This paper grew out of the Posthuman Lecture Theatre Hack, an ambitious, activist research project that explored the present and future of creative research and education through the ‘takeover’ of a decommissioned 180-seat lecture theatre. Researchers used creative practice in three phases to create a critical discourse about who and what the University is becoming. Led by Contemporary Art and Social Transformation (CAST), the School of Art research group, with researchers across the University, PhD candidates, and independent artists, the project culminated in the thought-provoking and immersive installation titled “What’s Coming is Good…”.
The research began with an opening symposium featuring esteemed Emeritus Prof Rosi Braidotti as a visiting research fellow, where researchers and HDR candidates presented their work through a posthuman lens for dialogue and discussion. This symposium fostered diverse discussions and creative conversations among academics, practitioners, and the public. In the second phase, undergraduate students in the School of Art engaged in a collaborative “student hack,” where they contributed their unique perspectives and ideas to shape the project’s trajectory, exploring themes of institutionalisation, gender, and race and their historical and contemporary formation in the University.

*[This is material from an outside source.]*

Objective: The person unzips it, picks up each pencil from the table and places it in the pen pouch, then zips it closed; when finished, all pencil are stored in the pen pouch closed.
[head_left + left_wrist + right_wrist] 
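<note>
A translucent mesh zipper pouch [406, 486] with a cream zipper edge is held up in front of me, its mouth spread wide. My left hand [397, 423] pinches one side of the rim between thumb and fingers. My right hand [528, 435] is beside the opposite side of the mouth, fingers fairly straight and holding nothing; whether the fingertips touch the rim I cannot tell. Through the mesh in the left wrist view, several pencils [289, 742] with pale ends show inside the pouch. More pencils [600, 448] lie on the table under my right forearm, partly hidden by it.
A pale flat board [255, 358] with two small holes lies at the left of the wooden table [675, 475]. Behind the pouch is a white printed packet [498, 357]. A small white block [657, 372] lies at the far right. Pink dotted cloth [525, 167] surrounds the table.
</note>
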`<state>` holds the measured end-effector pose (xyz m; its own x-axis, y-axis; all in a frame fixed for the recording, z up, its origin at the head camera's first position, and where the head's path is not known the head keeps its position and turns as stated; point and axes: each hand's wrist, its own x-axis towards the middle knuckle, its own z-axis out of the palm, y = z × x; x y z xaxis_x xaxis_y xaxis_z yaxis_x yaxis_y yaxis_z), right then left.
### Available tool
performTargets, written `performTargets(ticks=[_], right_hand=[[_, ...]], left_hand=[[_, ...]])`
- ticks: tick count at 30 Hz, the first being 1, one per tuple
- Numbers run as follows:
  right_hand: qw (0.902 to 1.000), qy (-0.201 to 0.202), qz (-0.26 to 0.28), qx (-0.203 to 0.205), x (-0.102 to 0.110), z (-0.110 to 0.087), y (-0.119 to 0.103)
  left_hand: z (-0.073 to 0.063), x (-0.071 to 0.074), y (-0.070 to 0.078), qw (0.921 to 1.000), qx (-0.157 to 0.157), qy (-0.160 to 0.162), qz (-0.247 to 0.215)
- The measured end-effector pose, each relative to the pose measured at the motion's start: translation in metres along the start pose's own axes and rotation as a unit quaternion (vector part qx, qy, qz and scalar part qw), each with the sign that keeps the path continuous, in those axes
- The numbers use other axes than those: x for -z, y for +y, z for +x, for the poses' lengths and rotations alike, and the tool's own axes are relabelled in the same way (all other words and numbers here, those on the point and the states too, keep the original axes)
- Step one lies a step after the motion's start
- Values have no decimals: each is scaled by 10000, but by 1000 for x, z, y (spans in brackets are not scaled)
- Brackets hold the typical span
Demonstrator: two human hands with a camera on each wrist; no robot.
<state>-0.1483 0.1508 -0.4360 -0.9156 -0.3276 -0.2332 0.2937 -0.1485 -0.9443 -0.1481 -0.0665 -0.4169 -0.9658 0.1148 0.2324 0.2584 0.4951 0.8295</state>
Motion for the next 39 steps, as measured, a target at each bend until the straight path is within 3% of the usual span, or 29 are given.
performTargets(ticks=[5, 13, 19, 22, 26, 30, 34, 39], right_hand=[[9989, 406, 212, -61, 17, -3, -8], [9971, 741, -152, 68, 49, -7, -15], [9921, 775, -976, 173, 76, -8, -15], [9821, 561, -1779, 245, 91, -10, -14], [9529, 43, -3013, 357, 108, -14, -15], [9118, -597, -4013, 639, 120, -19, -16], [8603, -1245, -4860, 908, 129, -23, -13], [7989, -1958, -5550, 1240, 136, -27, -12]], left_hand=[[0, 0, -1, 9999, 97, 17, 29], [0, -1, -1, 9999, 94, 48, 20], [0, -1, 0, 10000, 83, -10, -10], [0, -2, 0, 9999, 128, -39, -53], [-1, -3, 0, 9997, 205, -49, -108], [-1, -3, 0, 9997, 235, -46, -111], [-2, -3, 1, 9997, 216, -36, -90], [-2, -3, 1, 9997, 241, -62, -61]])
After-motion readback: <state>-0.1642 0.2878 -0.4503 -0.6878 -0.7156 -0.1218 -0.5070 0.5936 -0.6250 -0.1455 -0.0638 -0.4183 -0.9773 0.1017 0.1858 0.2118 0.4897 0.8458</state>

The final phase, “What’s Coming is Good…”, transformed the decommissioned lecture theatre into an multimedia and performance, immersive installation. Taking Astrida Neimanis and her thinking as ‘Bodies of Water’ as inspiration, the theatre was transformed into a relational speculative sea where human, non-human, and more-than-human collaborations unfurled. The Posthuman Lecture Theatre Hack exemplifies the power of collaborative, interdisciplinary endeavours in imagining and shaping the academy’s future. Therefore, this paper invites conference attendees to explore the transformative possibilities of creative activism at the University.